The measures indicate that large banks are treating digital assets as extensions of service lines rather than experimental projects, a change that is important for traditional investors’ access to the crypto ecosystem and that enhances the tokenization boom.
Citi: Incorporate bitcoin into existing custody and tokenization rails
Citi’s strategy focuses on integrating bitcoin into its existing custody, reporting and tax workflows, effectively allowing clients to manage bitcoin alongside equities and fixed income within the same service model. The bank intends to launch institutional-grade bitcoin trading and custody services sometime in 2026 and use its existing $30 trillion asset services platform to support those flows.
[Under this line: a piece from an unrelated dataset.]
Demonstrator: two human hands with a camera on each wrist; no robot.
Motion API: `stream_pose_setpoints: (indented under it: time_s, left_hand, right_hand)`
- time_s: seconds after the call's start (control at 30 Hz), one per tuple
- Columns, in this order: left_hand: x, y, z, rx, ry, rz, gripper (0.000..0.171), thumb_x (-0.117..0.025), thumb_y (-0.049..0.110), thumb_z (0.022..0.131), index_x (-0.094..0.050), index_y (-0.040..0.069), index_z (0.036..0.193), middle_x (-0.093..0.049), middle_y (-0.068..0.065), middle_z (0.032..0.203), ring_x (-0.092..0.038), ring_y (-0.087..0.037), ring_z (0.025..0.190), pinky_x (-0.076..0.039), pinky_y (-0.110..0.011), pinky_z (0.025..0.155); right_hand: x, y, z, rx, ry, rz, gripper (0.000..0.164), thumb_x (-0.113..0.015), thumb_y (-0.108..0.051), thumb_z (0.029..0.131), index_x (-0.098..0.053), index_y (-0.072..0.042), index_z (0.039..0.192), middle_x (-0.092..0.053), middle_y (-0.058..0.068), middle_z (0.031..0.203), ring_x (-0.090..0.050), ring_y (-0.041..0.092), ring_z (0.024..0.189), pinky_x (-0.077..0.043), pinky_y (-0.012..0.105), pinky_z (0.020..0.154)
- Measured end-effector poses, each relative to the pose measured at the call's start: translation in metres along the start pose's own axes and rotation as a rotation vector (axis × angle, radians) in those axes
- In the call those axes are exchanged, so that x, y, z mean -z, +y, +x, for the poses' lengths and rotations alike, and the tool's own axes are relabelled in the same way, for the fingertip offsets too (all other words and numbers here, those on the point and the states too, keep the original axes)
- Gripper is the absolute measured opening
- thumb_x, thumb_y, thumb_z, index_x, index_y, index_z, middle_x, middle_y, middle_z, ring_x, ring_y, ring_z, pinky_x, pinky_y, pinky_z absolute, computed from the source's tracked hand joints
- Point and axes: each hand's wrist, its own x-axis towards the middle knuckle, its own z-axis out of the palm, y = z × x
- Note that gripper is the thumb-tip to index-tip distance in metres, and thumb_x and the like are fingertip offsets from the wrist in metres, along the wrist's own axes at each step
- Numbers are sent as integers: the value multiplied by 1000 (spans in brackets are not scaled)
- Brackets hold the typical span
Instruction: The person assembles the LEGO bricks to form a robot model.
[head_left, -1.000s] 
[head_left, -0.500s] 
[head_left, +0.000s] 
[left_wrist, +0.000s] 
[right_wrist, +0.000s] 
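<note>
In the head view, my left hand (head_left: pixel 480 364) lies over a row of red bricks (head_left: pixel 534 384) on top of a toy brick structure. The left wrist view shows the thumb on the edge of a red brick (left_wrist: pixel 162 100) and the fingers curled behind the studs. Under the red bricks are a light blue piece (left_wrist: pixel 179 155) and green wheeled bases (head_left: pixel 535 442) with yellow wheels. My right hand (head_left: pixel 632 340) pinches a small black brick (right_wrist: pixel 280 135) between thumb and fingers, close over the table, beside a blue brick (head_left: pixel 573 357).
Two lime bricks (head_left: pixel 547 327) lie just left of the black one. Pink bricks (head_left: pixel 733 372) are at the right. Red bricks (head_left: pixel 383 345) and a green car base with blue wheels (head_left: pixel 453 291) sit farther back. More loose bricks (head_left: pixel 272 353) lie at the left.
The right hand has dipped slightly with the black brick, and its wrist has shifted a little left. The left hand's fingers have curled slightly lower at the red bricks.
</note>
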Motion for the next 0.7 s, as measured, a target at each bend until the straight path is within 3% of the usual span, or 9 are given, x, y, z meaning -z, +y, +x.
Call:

Internally, Citi is already operating a 24/7 blockchain-based network for moving money, called Citi Token Services for cash, which the bank sees as critical for future tokenized instruments. Nisha Surendran, head of digital asset custody at Citi, said while speaking at an event hosted by Michael Saylor’s firm Strategy in Las Vegas that the approach is designed to make bitcoin “bankable” for institutional clientele and to meet client demand for exposure to digital assets within regulated banking frameworks.
In his speech, Surendran said: “The fact that all of these assets are accessible within the same account structure makes it easier to use them for cross-margining,”
Morgan Stanley Approaches Bitcoin and Tokenization
Morgan Stanley is seeking a broader set of client products. The bank plans bitcoin custody, trading, lending and performance products, and is developing in-house technology so clients can hold assets in the bank’s regulated custody rather than relying solely on third parties. Morgan Stanley has also filed for exchange-traded products linked to bitcoin and Solana and is scheduled to introduce direct spot bitcoin trading on its E*Trade retail platform in early 2026.
The bank’s combination of product introductions and technology investment signals a push to offer execution and custody while expanding access to cryptocurrencies to retail through established brokerage channels.